Os Estados Unidos conseguiram pressionar a Ucrânia a aceitar um cessar-fogo de 30 dias, mas ainda não é certo que a Rússia o respeite. Moscovo tem conseguido avanços militares no terreno e pode não ter interesse em parar os combates. O comentador da SIC e especialista em Relações Internacionais, Daniel Pinéu, alerta para a incerteza do cenário e questiona a capacidade de Washington em garantir que o Kremlin cumpre o acordo.
“A resposta que vamos ter de Moscovo a este sucesso negocial dos Estados Unidos com a Ucrânia, estamos a começar a tê-la - os recentes ataques russos, que Moscovo justifica como retaliação pelos ataques ucranianos na região de Moscovo, ocorridos na madrugada de terça-feira".
A Rússia alcançou uma “vitória importante” em Kursk, ao forçar a retirada das tropas ucranianas, o que pode significar que o Kremlin não tem interesse em interromper os combates: “Como está a ganhar no terreno aquilo que não estava a ganhar anteriormente, tem muito pouco interesse em parar".
O especialista destaca que a estratégia negocial de Donald Trump tem sido pressionar a Ucrânia para aceitar o cessar-fogo, mesmo contra a sua vontade.
"E aquilo que nós vamos ver é se Donald Trump tem a capacidade negocial. Até agora, o que parece acontecer na estratégia negocial de Donald Trump é: assumir que o grande obstáculo à paz é a Ucrânia continuar a defender-se e não querer um cessar-fogo. E, portanto, fazer o máximo de pressão possível para a Ucrânia até a fazer capitular e ceder em quase todas as exigências".
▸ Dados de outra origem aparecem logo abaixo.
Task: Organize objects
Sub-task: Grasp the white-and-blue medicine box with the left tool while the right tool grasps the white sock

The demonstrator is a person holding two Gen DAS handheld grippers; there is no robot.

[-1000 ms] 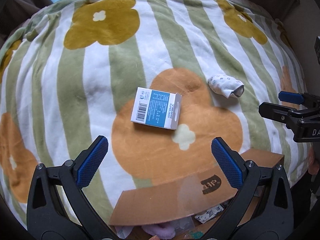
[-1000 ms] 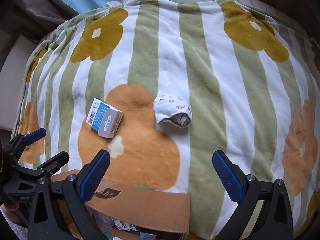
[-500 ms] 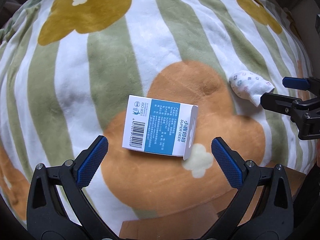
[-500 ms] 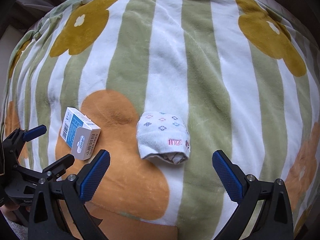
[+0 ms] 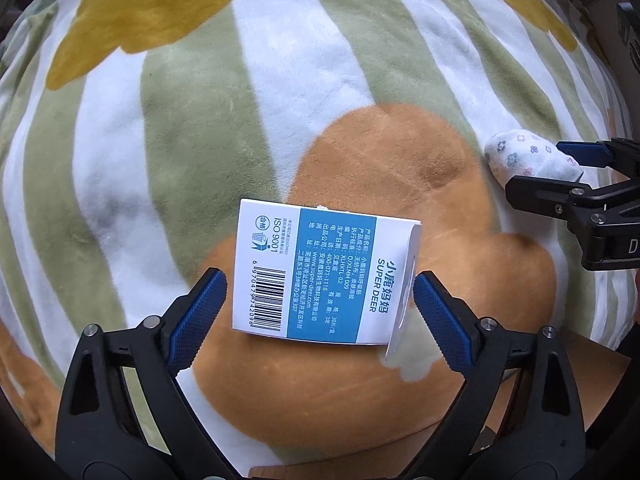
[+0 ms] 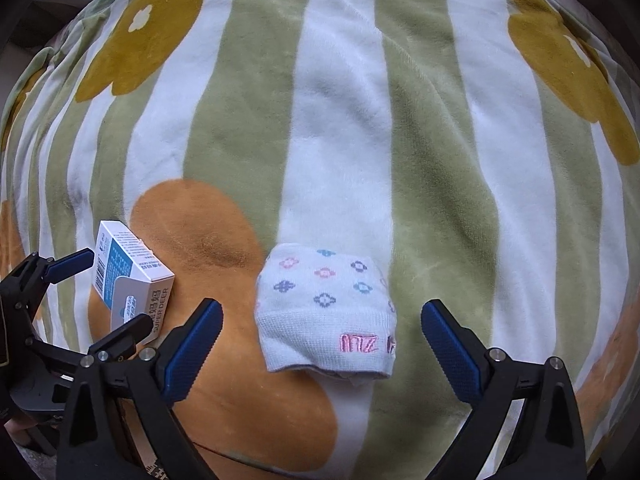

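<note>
A white and blue carton box point(image 5: 320, 272) lies on the striped blanket. My left gripper point(image 5: 320, 316) is open, its blue pads on either side of the box's near end, close to its edges. The box also shows in the right wrist view point(image 6: 132, 276), with the left gripper point(image 6: 100, 296) around it. A small white rolled sock point(image 6: 326, 312) with coloured flower marks lies just ahead of my open right gripper point(image 6: 320, 344), between its fingers. The sock point(image 5: 528, 158) and the right gripper point(image 5: 560, 168) also show at the right of the left wrist view.
A green and white striped blanket point(image 6: 440, 140) with orange and mustard flowers covers the soft surface. A brown cardboard box edge point(image 5: 592, 364) shows at the near right, below the blanket's edge.
Both grippers have moved forward and down. The left one now straddles the box and the right one has closed in on the sock. Both stay open.
</note>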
O que está (e não está) em cima da mesa?
Daniel Pinéu sublinha que, até agora, o acordo de cessar-fogo não inclui temas centrais como a Crimeia, o Estatuto das Regiões, abertura das fronteiras ou não, as sanções económicas ou a adesão da Ucrânia à NATO.
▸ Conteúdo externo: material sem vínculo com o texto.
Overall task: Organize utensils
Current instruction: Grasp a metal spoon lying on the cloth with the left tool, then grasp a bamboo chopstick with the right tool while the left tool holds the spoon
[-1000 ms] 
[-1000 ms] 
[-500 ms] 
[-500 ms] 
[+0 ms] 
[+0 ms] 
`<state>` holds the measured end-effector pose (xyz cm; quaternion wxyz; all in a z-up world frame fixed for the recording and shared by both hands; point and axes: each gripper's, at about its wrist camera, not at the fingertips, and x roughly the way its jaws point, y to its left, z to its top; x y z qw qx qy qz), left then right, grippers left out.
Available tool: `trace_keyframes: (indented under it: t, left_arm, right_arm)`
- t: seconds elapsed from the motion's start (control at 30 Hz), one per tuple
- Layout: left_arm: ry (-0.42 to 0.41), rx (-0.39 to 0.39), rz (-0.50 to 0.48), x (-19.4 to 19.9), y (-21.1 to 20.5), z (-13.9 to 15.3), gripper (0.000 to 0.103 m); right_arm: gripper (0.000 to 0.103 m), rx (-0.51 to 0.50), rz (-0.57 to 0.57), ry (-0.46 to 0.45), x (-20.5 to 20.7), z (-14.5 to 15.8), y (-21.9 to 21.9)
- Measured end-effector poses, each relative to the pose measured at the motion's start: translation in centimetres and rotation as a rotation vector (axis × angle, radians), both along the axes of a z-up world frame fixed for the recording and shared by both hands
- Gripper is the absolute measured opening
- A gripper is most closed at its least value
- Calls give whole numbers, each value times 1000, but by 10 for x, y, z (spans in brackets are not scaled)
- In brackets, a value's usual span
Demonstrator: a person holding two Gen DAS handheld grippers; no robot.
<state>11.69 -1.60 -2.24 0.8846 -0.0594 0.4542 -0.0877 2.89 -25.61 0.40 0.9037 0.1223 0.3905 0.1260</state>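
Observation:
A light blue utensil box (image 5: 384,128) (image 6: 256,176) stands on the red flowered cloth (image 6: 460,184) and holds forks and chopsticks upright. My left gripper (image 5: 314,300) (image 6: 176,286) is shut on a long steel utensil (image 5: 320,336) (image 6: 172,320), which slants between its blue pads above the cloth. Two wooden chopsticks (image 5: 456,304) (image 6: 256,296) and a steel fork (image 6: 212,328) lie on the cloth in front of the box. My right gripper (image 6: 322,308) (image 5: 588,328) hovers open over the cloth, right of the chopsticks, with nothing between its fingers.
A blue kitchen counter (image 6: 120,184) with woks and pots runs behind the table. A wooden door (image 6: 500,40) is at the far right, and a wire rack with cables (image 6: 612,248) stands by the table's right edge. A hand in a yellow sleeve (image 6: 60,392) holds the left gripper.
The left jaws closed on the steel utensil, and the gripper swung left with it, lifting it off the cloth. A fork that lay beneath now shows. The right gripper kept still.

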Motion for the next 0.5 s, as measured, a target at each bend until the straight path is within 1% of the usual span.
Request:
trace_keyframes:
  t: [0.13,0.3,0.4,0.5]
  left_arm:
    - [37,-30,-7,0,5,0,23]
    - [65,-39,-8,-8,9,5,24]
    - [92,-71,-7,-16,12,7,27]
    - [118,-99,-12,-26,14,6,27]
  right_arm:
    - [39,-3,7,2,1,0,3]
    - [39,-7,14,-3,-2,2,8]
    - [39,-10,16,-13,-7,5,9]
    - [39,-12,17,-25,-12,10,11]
"Nada disso está neste momento na mesa. Neste momento é apenas: para podermos chegar a isso e formarmos equipas negociais para começar um quadro negocial, temos que ter um cessar-fogo. Mesmo esse cessar-fogo, a Rússia não está, pelo menos até agora, a respeitá-lo e está a dar indicações que não o vai fazer".
A Ucrânia entrou na negociação numa posição de fragilidade, uma vez que, enquanto resistiu ao cessar-fogo, enfrentou suspensão de ajuda militar e estratégica: “Enquanto não disse que sim a este cessar-fogo, teve uma suspensão de ajuda militar, inclusive alguma que já estava garantida anteriormente, e sobretudo de informações estratégicas importantíssimas e uma ameaça de desligar o sistema Starlink".
"A pergunta é: como é que os Estados Unidos conseguem constranger a Rússia da mesma forma que conseguiram constranger a Ucrânia a aceitar um cessar-fogo que não queria?".
E o que acontece se a Rússia violar o cessar-fogo, uma vez que não estão previstas consequências claras para Moscovo? Segundo Daniel Pinéu, isso pode ser um problema: “Isso não está escrito no acordo porque Donald Trump não tem forma de impor isso à Rússia.”
Que garantias de manutenção de paz durante este período?
A questão das garantias de segurança é outro fator preocupante para a Ucrânia. A entrada na NATO não está no horizonte, nem uma adesão rápida à União Europeia, com garantias de segurança dos países europeus e os Estados Unidos não dão garantias.
"Sem garantias de segurança, qualquer cessar-fogo ou qualquer acordo pode dar em absolutamente nada".